WHAT THE TASK REQUIRES = Pictures excluded, reproduce exactly the lines below from the one with "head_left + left" through the one with "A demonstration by", both included.

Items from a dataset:
****************************************
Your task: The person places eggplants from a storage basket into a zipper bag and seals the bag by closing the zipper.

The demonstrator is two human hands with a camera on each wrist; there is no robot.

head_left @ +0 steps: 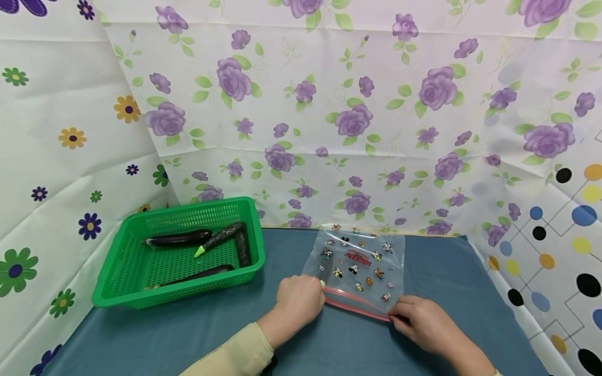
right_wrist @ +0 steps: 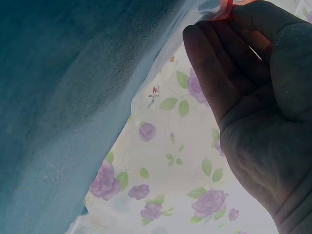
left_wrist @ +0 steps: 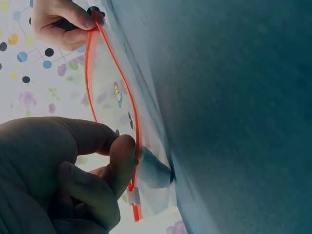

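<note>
A clear zip bag point(head_left: 364, 269) printed with small cartoon figures lies on the table, its red-edged mouth toward me and parted. At the left end of that mouth, my left hand point(head_left: 299, 298) pinches the red edge between thumb and finger. A white slider point(left_wrist: 133, 196) sits on the zip close beside these fingers. My right hand point(head_left: 421, 319) pinches the mouth's right corner. Inside the bag's left side is a dark, round-ended thing point(left_wrist: 155, 169), seen through the plastic; I cannot tell its kind.
On the left stands a green plastic basket point(head_left: 123, 261). It holds two dark eggplants point(head_left: 181, 238) and two dark, bumpy, cucumber-like vegetables point(head_left: 242, 248). Blue cloth point(head_left: 451, 282) covers the table, and a flowered sheet point(head_left: 301, 130) hangs behind it.
</note>
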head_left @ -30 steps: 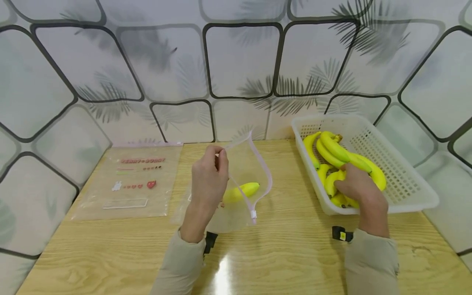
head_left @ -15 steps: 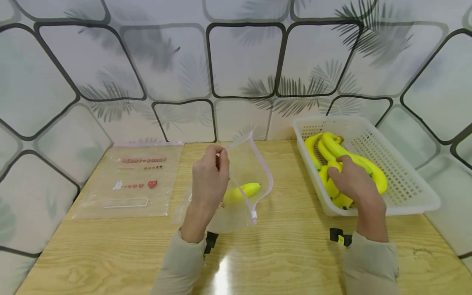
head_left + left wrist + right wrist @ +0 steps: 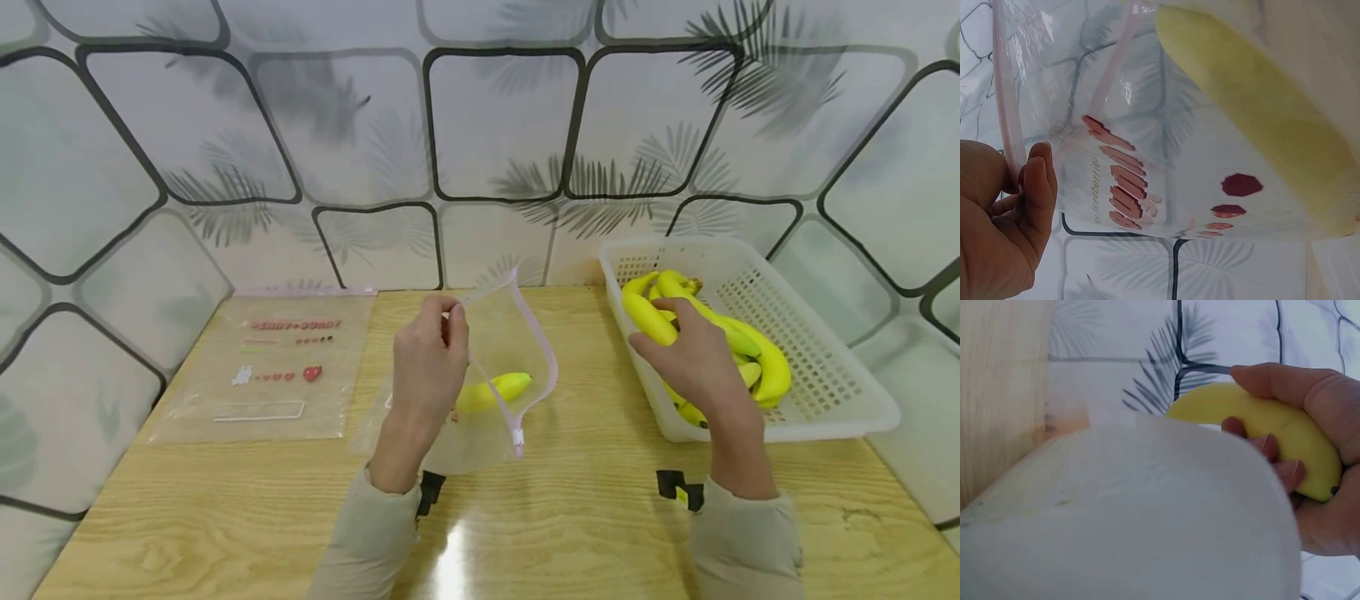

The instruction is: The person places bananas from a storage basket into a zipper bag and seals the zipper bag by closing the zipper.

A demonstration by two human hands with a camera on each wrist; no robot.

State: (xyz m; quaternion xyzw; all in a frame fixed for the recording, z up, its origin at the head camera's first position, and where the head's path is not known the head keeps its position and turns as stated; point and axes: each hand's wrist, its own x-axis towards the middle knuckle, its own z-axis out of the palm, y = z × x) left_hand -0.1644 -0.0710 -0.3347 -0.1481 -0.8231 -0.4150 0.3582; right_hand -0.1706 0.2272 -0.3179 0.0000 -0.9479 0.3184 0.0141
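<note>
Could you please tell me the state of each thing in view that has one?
Held bag, mouth open.
Bagged banana, lying inside the held bag.
Flat bag, spread on the table; whether zipped, unclear.
Basket, uncovered, partly filled.
Loose bananas, piled in the basket.
Left grip, pinching the held bag's edge.
Right grip, curled round the gripped banana.

The table's [image 3: 577, 517] wood-grained (shiny up front). A clear bag [image 3: 262, 392] lies flat at left, a white basket [image 3: 825, 427] stands right.
</note>
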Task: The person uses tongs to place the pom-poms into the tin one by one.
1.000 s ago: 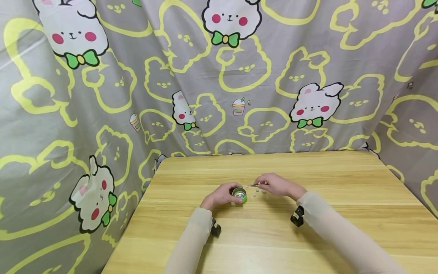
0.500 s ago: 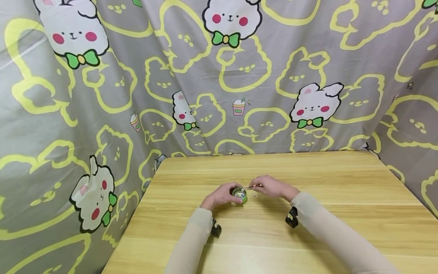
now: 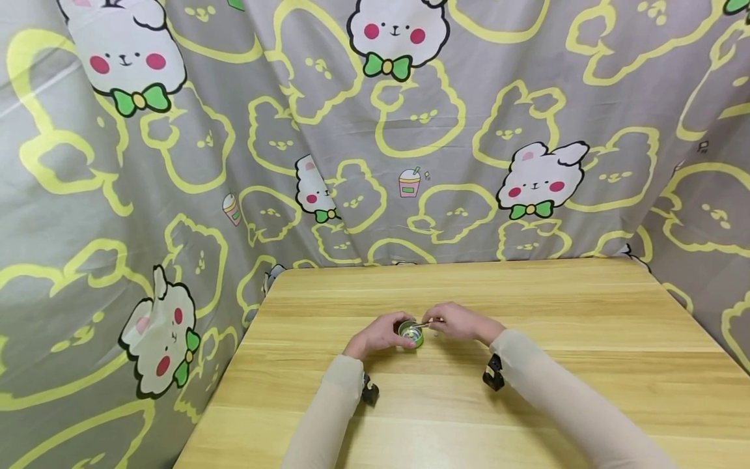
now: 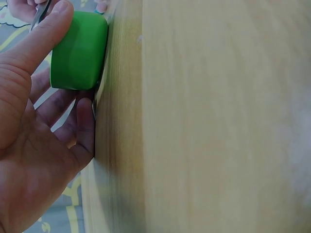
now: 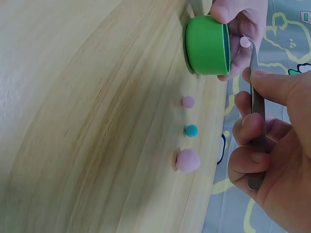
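My left hand (image 3: 383, 331) steadies a small round green container (image 5: 206, 46), thumb on one side and fingers curled round the other. It stands upright on the table, its mouth up. My right hand (image 3: 459, 320) pinches metal tweezers (image 5: 257, 107) between thumb and fingers. At the tweezers' tips is a small pale pink ball (image 5: 245, 42), over the container's mouth. Several small light bits show inside the container in the head view. On the table beside it lie a small pink ball (image 5: 188, 101), a teal ball (image 5: 191, 130) and a larger pink ball (image 5: 187, 160), in a row.
The wooden table (image 3: 328, 404) stretches around both hands. Behind it and at the sides hangs a grey patterned curtain (image 3: 351, 130). Each wrist carries a black camera mount, such as the one on the right wrist (image 3: 493, 372).
My right hand has moved left with the tweezers, from beside the balls on the table to the container's mouth. My left hand and the container have stayed in place.
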Demonstrator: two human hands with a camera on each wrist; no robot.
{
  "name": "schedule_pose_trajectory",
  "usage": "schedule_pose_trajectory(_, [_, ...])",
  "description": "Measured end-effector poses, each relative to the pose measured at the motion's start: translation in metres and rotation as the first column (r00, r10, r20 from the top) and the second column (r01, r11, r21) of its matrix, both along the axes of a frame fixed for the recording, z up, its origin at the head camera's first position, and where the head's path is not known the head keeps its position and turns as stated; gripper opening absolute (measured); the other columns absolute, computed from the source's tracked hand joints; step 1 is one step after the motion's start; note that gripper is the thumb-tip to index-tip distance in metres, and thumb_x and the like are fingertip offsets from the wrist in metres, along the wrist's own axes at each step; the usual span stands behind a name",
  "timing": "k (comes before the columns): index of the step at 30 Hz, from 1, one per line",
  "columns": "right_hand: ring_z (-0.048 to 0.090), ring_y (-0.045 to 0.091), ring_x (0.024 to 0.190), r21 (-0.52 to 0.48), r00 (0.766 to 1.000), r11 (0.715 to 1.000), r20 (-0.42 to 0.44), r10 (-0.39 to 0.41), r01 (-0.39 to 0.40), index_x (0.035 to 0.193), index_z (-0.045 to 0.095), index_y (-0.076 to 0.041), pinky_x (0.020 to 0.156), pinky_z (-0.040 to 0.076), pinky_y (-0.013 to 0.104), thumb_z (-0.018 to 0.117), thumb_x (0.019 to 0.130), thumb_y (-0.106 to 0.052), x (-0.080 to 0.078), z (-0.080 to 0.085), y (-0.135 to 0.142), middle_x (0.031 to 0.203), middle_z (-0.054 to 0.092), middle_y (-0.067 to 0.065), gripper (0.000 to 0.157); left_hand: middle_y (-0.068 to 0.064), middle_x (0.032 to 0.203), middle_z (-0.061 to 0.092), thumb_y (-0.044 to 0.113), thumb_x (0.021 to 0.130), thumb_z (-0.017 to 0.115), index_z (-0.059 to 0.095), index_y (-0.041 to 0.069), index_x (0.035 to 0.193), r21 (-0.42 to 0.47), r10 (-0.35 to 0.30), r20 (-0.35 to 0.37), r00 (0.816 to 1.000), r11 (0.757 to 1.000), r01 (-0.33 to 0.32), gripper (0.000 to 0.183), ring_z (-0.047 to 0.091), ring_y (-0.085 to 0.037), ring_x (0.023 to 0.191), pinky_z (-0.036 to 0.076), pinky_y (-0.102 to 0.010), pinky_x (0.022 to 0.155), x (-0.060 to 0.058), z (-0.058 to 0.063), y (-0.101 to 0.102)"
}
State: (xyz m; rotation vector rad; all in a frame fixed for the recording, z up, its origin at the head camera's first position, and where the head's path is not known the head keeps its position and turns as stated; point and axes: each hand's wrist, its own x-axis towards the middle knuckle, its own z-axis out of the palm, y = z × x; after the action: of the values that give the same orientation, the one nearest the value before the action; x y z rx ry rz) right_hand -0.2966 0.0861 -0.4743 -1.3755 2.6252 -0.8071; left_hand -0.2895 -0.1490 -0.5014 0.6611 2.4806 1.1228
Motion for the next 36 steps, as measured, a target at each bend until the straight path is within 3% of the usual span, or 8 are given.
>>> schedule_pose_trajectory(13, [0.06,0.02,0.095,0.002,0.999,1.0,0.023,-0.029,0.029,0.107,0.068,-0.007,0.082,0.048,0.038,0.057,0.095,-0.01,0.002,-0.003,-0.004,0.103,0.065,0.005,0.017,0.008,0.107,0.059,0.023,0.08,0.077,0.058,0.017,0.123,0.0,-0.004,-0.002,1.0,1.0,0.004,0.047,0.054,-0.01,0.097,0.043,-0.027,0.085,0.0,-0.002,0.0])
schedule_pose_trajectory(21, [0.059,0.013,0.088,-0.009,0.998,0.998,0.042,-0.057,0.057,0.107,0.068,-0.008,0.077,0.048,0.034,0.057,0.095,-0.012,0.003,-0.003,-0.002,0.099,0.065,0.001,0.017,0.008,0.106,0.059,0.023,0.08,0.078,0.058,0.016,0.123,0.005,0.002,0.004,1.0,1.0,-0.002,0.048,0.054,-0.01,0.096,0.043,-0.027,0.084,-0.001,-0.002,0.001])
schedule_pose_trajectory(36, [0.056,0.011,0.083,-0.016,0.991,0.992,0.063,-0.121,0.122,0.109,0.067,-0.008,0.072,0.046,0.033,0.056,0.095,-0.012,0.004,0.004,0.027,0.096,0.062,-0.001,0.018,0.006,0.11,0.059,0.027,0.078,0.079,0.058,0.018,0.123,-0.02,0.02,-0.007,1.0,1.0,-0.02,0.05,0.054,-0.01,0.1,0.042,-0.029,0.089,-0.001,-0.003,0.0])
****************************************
COMPLETED EXERCISE =
head_left + left wrist + right wrist @ +0 steps: 

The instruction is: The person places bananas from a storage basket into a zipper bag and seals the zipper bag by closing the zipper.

A demonstration by two human hands with a camera on each wrist; no robot.

Whatever the exercise asked has now been answered.